İlk Derece Mahkemesince davanın reddine karar verilmiş, davacı vekilinin istinaf başvurusunu inceleyen Bölge Adliye Mahkemesince başvurunun esastan reddine karar verilmiştir.
Karar davacı vekili tarafından temyiz edilmiştir.
1- 7201 sayılı Tebligat Kanunu'nun 11/2 maddesinde "vekil vasıtasıyla takip edilen işlerde tebligatın vekile yapılacağı, vekilin birden çok olması durumunda bunlardan birine tebligat yapılmasının yeterli olduğu, tebligatın birden fazla vekile yapılması durumunda, bunlardan ilkine yapılan tebliğin asıl tebliğ tarihi sayıldığı" öngörülmüştür.
1136 sayılı Avukatlık Kanunu'nun 56/5 maddesinde de "Avukatlar veya avukatlık ortaklığının başkasını tevkil etme yetkisini haiz oldukları bütün vekaletnamelerini kapsayacak şeklinde bir başka avukata veya avukatlık ortaklığına vekaletname yerine geçen yetki belgesi verebilecekleri, bu yetki belgesinin vekaletname hükmünde olduğu" düzenlenmiştir.

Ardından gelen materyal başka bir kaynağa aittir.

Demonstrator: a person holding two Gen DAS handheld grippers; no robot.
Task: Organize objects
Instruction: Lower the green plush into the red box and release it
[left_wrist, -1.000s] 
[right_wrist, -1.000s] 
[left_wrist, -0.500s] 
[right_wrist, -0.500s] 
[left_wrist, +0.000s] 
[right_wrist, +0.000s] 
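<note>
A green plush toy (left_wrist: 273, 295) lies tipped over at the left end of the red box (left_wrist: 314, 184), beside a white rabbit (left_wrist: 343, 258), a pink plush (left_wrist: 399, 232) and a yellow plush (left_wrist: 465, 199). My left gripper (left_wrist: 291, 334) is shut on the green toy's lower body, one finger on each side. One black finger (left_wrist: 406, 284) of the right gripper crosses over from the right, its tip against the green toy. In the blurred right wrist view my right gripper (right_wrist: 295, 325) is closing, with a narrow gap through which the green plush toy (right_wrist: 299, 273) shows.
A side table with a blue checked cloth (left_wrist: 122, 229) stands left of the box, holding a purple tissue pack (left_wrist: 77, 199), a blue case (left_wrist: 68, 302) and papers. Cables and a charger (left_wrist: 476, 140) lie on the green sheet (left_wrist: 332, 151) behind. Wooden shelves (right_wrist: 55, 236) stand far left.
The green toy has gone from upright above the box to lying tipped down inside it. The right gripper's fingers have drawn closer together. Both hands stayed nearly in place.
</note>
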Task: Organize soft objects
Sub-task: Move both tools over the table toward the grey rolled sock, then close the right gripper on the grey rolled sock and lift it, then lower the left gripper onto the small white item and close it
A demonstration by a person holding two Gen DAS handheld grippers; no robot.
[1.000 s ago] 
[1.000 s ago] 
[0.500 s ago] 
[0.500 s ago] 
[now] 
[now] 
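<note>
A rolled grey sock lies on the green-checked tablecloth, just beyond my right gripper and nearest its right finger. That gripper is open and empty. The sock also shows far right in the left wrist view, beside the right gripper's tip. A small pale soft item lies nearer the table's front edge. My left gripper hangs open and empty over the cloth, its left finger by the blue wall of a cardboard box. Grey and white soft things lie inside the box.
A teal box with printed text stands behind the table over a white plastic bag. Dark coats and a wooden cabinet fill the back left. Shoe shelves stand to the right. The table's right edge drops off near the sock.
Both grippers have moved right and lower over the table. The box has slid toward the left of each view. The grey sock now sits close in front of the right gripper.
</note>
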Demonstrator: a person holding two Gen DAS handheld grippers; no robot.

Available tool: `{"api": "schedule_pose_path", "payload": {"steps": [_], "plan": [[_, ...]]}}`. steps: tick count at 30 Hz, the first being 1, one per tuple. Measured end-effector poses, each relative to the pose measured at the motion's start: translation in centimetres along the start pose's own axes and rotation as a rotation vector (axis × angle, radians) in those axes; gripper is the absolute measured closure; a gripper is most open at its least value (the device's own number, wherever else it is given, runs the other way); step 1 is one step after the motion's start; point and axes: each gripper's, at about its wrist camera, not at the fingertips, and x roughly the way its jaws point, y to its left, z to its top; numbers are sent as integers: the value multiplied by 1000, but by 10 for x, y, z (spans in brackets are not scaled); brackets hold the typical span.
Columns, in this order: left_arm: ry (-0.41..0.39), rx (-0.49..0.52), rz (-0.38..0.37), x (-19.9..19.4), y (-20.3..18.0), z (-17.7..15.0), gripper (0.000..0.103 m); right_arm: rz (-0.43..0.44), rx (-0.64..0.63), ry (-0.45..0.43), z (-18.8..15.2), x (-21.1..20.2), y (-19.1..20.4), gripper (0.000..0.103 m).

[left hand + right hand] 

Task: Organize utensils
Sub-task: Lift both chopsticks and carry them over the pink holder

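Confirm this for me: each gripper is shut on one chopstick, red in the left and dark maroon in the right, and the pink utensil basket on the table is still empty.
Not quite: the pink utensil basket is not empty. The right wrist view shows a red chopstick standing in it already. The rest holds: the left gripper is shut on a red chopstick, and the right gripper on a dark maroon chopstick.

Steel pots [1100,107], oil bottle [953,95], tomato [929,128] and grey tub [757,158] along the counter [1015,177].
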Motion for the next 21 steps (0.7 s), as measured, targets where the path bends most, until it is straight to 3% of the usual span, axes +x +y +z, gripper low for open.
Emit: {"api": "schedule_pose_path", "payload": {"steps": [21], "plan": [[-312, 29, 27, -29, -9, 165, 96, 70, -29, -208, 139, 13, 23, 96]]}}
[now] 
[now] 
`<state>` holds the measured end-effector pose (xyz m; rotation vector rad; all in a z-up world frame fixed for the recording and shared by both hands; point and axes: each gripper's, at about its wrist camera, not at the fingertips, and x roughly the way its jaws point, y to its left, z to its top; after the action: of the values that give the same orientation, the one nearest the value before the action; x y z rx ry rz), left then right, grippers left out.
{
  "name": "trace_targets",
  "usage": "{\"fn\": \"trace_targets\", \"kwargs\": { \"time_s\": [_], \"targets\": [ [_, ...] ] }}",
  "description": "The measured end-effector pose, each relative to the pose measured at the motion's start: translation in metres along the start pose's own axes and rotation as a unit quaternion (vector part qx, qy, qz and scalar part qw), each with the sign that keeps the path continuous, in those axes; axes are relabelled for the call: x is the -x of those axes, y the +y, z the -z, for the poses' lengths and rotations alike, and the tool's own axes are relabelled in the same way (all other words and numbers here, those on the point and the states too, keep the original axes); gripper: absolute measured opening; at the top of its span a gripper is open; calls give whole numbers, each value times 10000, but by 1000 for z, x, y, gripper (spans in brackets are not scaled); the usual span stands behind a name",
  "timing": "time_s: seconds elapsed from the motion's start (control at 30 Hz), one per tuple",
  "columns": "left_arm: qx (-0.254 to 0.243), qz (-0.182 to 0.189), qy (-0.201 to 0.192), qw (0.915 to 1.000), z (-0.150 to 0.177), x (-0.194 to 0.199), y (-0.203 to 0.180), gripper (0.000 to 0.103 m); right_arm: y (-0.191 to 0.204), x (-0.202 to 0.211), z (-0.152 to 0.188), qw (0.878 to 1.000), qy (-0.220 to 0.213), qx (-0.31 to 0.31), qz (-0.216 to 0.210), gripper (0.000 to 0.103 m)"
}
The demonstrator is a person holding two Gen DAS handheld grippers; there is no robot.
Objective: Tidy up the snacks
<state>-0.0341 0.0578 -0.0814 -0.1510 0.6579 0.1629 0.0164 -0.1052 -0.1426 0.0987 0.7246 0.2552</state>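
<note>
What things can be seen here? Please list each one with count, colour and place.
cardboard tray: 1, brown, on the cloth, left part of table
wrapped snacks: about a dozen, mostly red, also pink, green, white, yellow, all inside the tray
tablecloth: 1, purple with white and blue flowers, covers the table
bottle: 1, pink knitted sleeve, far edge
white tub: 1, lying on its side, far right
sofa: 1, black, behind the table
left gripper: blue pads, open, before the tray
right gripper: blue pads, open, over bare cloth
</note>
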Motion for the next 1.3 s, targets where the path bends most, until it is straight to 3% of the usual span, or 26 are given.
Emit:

Somut uyuşmazlıkta, davacı tarafından Av. H.E.G.'ye Ordu 5. Noterliği'nden verilen 02.12.2016 tarihli vekaletname tevkil yetkisini haiz olup adı geçen vekil tarafından Av. V.E.'a verilen yetki belgesinin süreli olduğuna ilişkin herhangi bir kayıt içermemektedir.
İlk Derece Mahkemesince verilen gerekçeli karar adı geçen vekile 14.03.2021 tarihinde usulüne uygun tebliğ edilmiş, karar HMK 345/1 maddesinde öngörülen iki haftalık süre içinde istinaf edilmediğinden kesinleşmiştir.
Av. H.E.G.'nün 02.04.2021 tarihli dilekçesiyle karar duruşmasına süreli yetki ile Avukat V.E.'un katıldığı, dosyada vekilin kendisi olduğu belirtilerek gerekçeli kararın kendisine tebliği talebi ile kararın tebliği üzerine adı geçen vekil tarafından istinaf kanun yoluna başvurulmuş, Bölge Adliye Mahkemesince istinaf başvurusunun esastan reddine karar verilmiştir.
Oysa ilk Derece Mahkemesi kararının Av. V.E.'a tebliği geçerli olup karar aleyhinde süresinde istinaf kanun yoluna başvurulmamıştır. Kanun yoluna başvuru süreleri hakim tarafından değiştirilmesi mümkün olmayan, kamu düzeni ile ilgili re'sen gözetilmesi gereken kesin sürelerden olduğundan sonraki tarihli tebligat istinaf başvuru süresini ihya etmemektedir.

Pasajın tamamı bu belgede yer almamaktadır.